### WHAT IS EXPECTED
Beginning at the line that includes "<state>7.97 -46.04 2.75", return each line exactly through the end of the listing, and no line before it.

### INFORMATION SHOWN
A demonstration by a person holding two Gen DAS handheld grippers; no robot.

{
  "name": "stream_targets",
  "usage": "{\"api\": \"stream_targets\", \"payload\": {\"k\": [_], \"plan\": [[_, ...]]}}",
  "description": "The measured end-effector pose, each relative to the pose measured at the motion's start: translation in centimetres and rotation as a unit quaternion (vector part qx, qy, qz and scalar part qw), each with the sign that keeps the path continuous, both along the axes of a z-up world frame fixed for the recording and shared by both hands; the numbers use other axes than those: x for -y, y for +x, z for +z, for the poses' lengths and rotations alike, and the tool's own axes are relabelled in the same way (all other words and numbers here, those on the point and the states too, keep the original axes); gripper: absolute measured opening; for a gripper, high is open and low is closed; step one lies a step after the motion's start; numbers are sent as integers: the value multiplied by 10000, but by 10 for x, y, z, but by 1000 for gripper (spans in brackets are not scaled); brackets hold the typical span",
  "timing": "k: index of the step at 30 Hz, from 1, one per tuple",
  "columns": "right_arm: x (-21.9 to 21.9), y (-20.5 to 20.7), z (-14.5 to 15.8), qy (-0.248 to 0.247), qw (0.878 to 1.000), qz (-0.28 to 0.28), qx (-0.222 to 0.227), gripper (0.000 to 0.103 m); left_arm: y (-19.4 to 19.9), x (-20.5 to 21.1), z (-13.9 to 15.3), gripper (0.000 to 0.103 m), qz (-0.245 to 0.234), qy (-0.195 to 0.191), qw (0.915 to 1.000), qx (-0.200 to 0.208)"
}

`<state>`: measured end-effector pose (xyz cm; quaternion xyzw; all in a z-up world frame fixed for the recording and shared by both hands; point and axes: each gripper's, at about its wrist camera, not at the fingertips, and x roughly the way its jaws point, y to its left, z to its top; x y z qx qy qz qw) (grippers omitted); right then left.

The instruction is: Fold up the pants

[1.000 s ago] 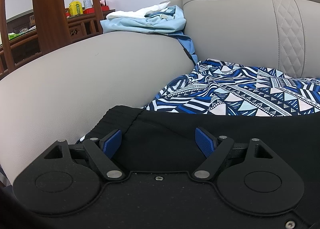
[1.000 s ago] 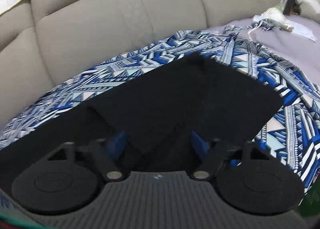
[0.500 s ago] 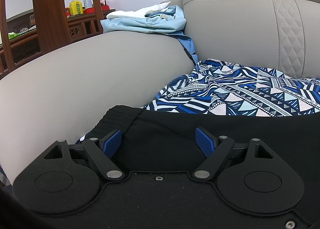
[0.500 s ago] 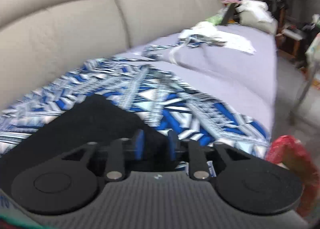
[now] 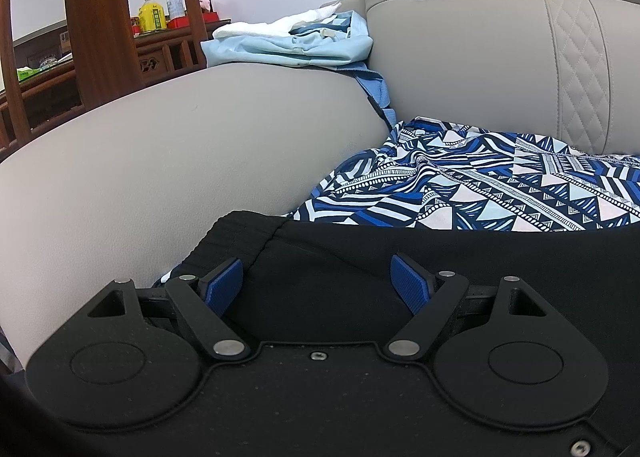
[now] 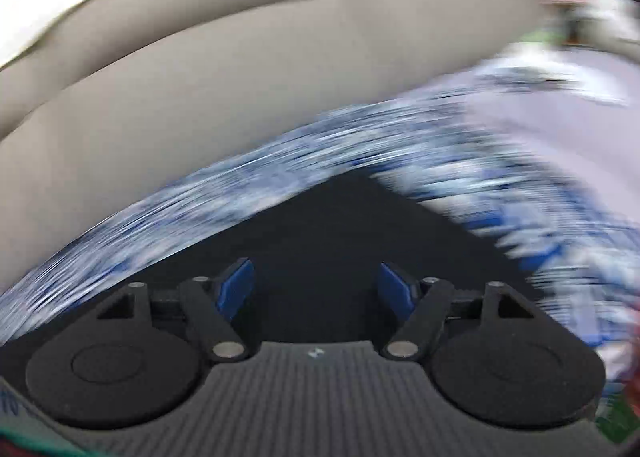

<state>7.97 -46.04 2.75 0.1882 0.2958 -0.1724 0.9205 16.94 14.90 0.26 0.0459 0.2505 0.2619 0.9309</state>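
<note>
Black pants [image 5: 360, 257] lie flat on a blue and white patterned cloth [image 5: 480, 185] that covers the sofa seat. Their gathered waistband sits at the left, next to the armrest. My left gripper [image 5: 316, 285] hangs low over the waistband end, open, its blue pads [image 5: 222, 287] wide apart with the fabric below them. In the blurred right wrist view, the pants [image 6: 340, 225] end in a dark corner ahead. My right gripper [image 6: 316, 289] is above them with its jaws opening; the pads [image 6: 396, 289] press on nothing.
The grey sofa armrest [image 5: 180, 137] rises to the left, with light blue and white clothes [image 5: 292, 45] piled on it. The sofa back [image 6: 240, 77] stands behind the cloth. Wooden furniture [image 5: 92, 17] with a yellow bottle [image 5: 152, 17] stands beyond the armrest.
The right gripper's pads stood close together over the pants' edge half a second ago and now stand wide apart. Its view has swung back toward the sofa back, blurred. The left gripper has not moved.
</note>
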Motion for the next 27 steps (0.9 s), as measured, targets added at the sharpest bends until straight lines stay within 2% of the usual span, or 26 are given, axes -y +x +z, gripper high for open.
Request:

### EXERCISE OUTPUT
<state>7.97 -46.04 2.75 0.1882 0.2958 -0.1724 0.9205 16.94 14.90 0.26 0.0459 0.2505 0.2619 0.9309</state>
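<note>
Black pants [image 5: 360, 257] lie flat on a blue and white patterned cloth [image 5: 480, 185] that covers the sofa seat. Their gathered waistband sits at the left, next to the armrest. My left gripper [image 5: 316, 285] hangs low over the waistband end, open, its blue pads [image 5: 222, 287] wide apart with the fabric below them. In the blurred right wrist view, the pants [image 6: 340, 225] end in a dark corner ahead. My right gripper [image 6: 316, 289] is above them with its jaws opening; the pads [image 6: 396, 289] press on nothing.
The grey sofa armrest [image 5: 180, 137] rises to the left, with light blue and white clothes [image 5: 292, 45] piled on it. The sofa back [image 6: 240, 77] stands behind the cloth. Wooden furniture [image 5: 92, 17] with a yellow bottle [image 5: 152, 17] stands beyond the armrest.
The right gripper's pads stood close together over the pants' edge half a second ago and now stand wide apart. Its view has swung back toward the sofa back, blurred. The left gripper has not moved.
</note>
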Motion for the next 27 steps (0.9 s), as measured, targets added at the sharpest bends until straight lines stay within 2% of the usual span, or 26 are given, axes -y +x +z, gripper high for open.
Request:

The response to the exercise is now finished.